Musk pointed out that training complex machine learning models needs huge volumes of data, the more the better, and this is what Tesla has access to, thanks to all the telemetry from its vehicles.

"With respect to Autopilot and Dojo, in order to build autonomy, we obviously need to train our neural net with data from millions of vehicles. This has been proven over and over again, the more training data you have, the better the results," he said.

"It barely works at 2 million [training examples]. At 3 million, it's like, wow, OK, we're seeing something. But then, you get to, like, 10 million training examples, it becomes incredible. So there's just no substitute for massive amount of data. And obviously, Tesla has more vehicles on the road collecting this data than all of the other companies combined. I think maybe even an order of magnitude," Musk claimed.

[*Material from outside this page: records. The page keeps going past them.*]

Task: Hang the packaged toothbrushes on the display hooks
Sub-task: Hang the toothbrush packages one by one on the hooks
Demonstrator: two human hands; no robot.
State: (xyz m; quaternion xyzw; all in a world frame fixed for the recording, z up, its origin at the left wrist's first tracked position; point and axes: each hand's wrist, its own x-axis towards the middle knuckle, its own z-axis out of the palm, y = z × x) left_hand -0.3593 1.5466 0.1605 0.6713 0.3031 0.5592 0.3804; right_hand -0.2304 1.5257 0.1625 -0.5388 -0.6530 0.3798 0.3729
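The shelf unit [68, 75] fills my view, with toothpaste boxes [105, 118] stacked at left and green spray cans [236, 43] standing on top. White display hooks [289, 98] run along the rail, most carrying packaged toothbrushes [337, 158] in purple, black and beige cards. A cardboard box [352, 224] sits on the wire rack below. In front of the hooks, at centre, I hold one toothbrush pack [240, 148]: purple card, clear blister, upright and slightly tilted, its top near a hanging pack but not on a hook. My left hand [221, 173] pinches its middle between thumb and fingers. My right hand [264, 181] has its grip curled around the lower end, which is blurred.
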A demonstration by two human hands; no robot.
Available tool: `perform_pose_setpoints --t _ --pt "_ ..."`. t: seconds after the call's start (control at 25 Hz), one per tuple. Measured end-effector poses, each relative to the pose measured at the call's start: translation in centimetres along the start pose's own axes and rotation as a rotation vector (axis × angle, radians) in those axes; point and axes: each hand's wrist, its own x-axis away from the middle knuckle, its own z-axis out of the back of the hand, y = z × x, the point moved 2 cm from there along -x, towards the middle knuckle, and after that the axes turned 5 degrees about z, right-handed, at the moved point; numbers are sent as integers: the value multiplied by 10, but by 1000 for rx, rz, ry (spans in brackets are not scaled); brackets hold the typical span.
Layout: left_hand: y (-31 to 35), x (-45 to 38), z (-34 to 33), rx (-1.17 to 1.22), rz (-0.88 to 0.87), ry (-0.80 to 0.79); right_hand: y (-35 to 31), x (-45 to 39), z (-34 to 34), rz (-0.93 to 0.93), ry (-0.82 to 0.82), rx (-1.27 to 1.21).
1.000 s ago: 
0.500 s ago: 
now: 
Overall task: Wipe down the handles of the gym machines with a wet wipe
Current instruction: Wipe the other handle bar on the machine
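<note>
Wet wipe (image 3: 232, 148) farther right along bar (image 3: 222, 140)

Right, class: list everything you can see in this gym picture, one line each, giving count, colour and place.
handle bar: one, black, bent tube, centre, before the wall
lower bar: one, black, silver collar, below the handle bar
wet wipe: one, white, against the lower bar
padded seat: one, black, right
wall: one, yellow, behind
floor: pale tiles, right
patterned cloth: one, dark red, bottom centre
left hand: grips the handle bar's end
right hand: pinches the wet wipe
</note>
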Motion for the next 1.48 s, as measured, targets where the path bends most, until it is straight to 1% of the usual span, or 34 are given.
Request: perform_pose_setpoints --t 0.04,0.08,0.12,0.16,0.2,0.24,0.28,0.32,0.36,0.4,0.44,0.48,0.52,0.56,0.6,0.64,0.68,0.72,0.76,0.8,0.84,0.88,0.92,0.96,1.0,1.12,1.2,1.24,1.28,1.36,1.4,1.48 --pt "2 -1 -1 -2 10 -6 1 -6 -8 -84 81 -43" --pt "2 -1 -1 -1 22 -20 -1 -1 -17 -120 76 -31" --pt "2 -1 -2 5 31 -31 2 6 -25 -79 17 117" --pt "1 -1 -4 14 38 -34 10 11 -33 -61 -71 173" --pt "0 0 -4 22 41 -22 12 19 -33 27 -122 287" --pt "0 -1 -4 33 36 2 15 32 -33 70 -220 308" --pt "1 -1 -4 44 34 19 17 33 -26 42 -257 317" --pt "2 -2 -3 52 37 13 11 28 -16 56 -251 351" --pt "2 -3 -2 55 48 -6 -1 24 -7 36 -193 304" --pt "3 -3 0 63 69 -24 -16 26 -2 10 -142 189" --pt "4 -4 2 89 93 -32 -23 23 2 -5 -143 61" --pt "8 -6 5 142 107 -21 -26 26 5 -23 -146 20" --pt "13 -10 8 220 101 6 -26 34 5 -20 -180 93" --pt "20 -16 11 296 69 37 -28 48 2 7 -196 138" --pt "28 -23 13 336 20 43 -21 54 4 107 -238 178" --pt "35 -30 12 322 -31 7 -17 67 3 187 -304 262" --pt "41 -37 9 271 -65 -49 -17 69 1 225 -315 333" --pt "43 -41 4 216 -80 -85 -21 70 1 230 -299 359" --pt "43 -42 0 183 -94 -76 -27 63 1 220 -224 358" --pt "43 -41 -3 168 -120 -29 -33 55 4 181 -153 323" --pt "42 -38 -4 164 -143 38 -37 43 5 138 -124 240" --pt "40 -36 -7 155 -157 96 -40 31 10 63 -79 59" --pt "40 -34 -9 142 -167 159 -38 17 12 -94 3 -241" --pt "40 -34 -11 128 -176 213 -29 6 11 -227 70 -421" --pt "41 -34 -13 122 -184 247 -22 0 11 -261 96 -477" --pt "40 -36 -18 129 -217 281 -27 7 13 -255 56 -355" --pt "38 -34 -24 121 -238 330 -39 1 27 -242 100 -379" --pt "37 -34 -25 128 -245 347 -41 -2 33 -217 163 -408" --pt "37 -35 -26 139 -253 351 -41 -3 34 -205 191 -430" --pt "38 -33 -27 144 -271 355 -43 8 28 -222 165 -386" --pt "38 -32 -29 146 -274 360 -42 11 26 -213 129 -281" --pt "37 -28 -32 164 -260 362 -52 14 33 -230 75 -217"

On the Dojo system itself, Musk said it was designed to significantly reduce the cost of neural net training, and has been "somewhat optimized" for the kind of training that Tesla requires, which is video training.

"We see a demand for really vast training resources. And we think we may reach in-house neural net training capability of 100 exaFLOPS by the end of next year," Musk claimed, which is quite a lot of compute power, to put it mildly.

Dojo is based largely on Tesla's own technology, starting with the D1 chip that comprises 354 custom CPU cores. Twenty-five of these D1 chips are interlinked into a 5x5 array inside a "training tile" module, building up to the base Dojo V1 configuration featuring 53,100 D1 cores, according to our colleagues at The Next Platform.

Musk believes that with all of the training data and a "high-efficiency inference computer" in the car, Tesla's autonomous driving system will soon make its vehicles not just as proficient as a human driver, but eventually much better. When? He didn't say and has form in making grand claims.

"To date, over 300 million miles have been driven using FSD [Full Self-Driving] Beta. That 300-million-mile number is going to seem very small, very quickly. And FSD will go from being as good as a human to then being vastly better than a human. We see a clear path to full self-driving being 10 times safer than the average human driver," he claimed.

This is important, Musk explained, because "right now, I believe there's something in the order of a million automotive deaths per year. And if you're 10 times better than a human, that would still mean 100,000 deaths, So, it's like, we'd rather be a hundred times better, and we want to achieve as perfect a safety as possible."

Dojo is not the only supercomputer Tesla has for video training. The company also built a compute cluster equipped with 5,760 Nvidia A100 GPUs, but Musk said they simply couldn't get enough GPUs for the task.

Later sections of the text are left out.